Problem requirements
Reproduce only what lies between the first line of the material below and the line containing "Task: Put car", with both of those lines included and every line kept exact.

Given data

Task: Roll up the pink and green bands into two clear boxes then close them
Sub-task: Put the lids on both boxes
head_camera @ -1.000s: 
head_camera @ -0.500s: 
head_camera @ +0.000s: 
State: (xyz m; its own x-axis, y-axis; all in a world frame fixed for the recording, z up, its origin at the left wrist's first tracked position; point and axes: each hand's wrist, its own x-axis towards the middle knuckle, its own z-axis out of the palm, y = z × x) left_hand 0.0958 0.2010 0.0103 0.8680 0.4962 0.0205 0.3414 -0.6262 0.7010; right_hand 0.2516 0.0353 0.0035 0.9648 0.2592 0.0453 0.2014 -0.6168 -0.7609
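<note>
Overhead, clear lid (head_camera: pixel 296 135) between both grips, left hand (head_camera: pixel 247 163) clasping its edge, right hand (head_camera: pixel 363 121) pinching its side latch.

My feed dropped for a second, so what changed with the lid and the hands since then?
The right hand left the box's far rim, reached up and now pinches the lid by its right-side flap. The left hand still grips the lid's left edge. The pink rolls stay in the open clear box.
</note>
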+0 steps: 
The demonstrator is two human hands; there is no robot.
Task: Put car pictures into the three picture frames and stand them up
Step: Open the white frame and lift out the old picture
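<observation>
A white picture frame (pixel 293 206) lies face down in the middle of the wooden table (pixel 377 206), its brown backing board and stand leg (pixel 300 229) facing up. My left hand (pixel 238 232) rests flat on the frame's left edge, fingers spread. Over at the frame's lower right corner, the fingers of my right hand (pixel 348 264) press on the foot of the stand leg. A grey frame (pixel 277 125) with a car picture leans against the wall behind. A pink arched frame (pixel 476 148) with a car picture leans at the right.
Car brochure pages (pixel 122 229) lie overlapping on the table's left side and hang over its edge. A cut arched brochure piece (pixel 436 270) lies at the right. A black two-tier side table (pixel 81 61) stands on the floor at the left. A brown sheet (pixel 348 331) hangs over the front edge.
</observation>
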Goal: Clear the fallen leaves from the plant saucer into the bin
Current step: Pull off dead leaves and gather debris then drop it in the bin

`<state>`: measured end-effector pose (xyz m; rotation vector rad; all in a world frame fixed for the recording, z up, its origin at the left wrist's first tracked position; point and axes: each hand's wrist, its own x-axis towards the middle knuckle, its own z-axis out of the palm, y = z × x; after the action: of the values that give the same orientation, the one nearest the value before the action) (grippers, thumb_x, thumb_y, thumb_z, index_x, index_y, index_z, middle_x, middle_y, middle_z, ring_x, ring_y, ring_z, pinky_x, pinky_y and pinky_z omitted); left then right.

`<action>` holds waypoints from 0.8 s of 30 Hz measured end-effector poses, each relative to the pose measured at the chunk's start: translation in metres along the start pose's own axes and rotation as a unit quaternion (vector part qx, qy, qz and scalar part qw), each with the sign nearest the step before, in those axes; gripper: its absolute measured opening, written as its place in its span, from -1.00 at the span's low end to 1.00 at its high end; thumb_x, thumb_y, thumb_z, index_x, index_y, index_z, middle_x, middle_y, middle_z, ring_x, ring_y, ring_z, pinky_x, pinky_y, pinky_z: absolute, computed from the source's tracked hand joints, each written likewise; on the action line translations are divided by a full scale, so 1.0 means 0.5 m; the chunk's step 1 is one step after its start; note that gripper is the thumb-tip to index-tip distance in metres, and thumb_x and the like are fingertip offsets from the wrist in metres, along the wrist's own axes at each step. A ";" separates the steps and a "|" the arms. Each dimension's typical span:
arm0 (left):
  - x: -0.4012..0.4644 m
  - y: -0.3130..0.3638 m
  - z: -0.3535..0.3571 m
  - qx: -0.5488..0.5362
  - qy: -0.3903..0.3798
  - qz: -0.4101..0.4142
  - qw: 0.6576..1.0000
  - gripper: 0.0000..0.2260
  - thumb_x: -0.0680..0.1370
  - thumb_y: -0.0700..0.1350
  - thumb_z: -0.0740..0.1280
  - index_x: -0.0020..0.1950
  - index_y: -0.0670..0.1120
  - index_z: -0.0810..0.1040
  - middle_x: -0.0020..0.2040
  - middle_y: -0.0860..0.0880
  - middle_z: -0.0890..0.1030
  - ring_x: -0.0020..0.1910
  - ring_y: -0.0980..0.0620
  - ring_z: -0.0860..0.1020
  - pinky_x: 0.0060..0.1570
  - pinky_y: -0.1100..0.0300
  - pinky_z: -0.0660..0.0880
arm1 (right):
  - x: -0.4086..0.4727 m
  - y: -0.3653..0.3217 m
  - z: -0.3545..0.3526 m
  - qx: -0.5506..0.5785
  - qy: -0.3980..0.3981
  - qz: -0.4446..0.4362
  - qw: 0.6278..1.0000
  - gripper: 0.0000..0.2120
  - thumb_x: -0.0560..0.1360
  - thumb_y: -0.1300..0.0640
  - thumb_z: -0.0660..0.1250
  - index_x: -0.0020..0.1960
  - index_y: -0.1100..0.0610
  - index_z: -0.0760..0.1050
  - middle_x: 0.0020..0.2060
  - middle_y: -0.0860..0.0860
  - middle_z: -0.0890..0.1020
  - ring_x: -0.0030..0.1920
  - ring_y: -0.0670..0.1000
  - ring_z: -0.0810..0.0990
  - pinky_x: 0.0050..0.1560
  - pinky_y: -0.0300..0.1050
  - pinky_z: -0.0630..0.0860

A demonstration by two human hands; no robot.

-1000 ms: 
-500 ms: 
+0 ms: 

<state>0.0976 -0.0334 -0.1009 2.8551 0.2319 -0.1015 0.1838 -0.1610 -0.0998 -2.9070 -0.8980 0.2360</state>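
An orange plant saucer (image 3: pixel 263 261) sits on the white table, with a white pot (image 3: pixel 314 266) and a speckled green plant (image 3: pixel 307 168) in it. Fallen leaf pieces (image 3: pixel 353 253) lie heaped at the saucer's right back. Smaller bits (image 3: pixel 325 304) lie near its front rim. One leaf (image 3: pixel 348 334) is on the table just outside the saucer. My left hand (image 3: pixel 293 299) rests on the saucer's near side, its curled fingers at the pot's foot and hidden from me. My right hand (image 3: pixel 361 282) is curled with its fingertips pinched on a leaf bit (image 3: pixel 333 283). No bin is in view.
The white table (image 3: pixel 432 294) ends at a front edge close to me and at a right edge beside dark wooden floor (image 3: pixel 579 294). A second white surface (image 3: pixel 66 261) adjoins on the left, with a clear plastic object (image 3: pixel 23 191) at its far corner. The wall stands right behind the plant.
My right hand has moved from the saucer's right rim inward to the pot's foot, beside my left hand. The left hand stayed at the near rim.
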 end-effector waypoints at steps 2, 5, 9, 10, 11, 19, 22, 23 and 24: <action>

Solution to the exercise
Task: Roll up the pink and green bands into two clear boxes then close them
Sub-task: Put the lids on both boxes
head_camera @ -1.000s: 
head_camera @ -0.500s: 
head_camera @ +0.000s: 
State: (xyz m; its own x-axis, y-axis; all in a world frame fixed for the recording, z up, its origin at the left wrist's first tracked position; point and axes: each hand's wrist, its own x-axis towards the middle knuckle, its own z-axis out of the palm, y = z × x) left_hand 0.0958 0.2010 0.0103 0.8680 0.4962 0.0205 0.3414 -0.6262 0.7010; right_hand 0.2516 0.0353 0.0035 0.9648 0.2592 0.0453 0.2014 -0.6168 -0.7609
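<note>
Overhead, clear lid (head_camera: pixel 296 135) between both grips, left hand (head_camera: pixel 247 163) clasping its edge, right hand (head_camera: pixel 363 121) pinching its side latch.

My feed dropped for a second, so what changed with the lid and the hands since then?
The right hand left the box's far rim, reached up and now pinches the lid by its right-side flap. The left hand still grips the lid's left edge. The pink rolls stay in the open clear box.
</note>
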+0 steps: 
The demonstrator is two human hands; there is no robot.
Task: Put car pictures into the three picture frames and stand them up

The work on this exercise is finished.